The problem:
Output the listing below, keeping each line exactly as it stands.

Provided material:
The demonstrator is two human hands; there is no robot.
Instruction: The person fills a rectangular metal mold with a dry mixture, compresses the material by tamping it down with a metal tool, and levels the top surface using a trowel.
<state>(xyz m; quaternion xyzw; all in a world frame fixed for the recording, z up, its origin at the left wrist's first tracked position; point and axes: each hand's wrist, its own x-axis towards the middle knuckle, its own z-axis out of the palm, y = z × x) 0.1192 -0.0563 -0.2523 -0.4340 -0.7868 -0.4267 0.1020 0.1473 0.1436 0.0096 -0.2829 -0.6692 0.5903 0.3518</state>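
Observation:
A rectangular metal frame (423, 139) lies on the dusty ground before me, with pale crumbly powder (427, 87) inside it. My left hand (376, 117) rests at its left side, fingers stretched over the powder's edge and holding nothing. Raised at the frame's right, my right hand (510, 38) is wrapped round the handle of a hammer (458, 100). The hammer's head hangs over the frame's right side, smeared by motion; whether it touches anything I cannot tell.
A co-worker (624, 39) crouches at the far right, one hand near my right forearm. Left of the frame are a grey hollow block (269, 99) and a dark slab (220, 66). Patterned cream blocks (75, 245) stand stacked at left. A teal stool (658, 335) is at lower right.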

Expected answer:
The demonstrator is two human hands; there is no robot.
Instruction: The person fills a rectangular metal mold with a dry mixture, compresses the material by tamping it down with a metal tool, and levels the top surface using a trowel.
<state>(xyz m; quaternion xyzw; all in a world frame fixed for the recording, z up, its origin at the left wrist's first tracked position; point and axes: each hand's wrist, its own x-axis towards the middle knuckle, its own z-axis out of the palm, y = z × x) 0.1192 -0.0563 -0.2523 -0.4340 -0.7868 -0.4267 0.1020 0.1473 0.1436 0.0096 -0.2829 -0.6692 0.5903 0.3518</state>
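Observation:
A rectangular metal frame (423, 139) lies on the dusty ground before me, with pale crumbly powder (427, 87) inside it. My left hand (376, 117) rests at its left side, fingers stretched over the powder's edge and holding nothing. Raised at the frame's right, my right hand (510, 38) is wrapped round the handle of a hammer (458, 100). The hammer's head hangs over the frame's right side, smeared by motion; whether it touches anything I cannot tell.
A co-worker (624, 39) crouches at the far right, one hand near my right forearm. Left of the frame are a grey hollow block (269, 99) and a dark slab (220, 66). Patterned cream blocks (75, 245) stand stacked at left. A teal stool (658, 335) is at lower right.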

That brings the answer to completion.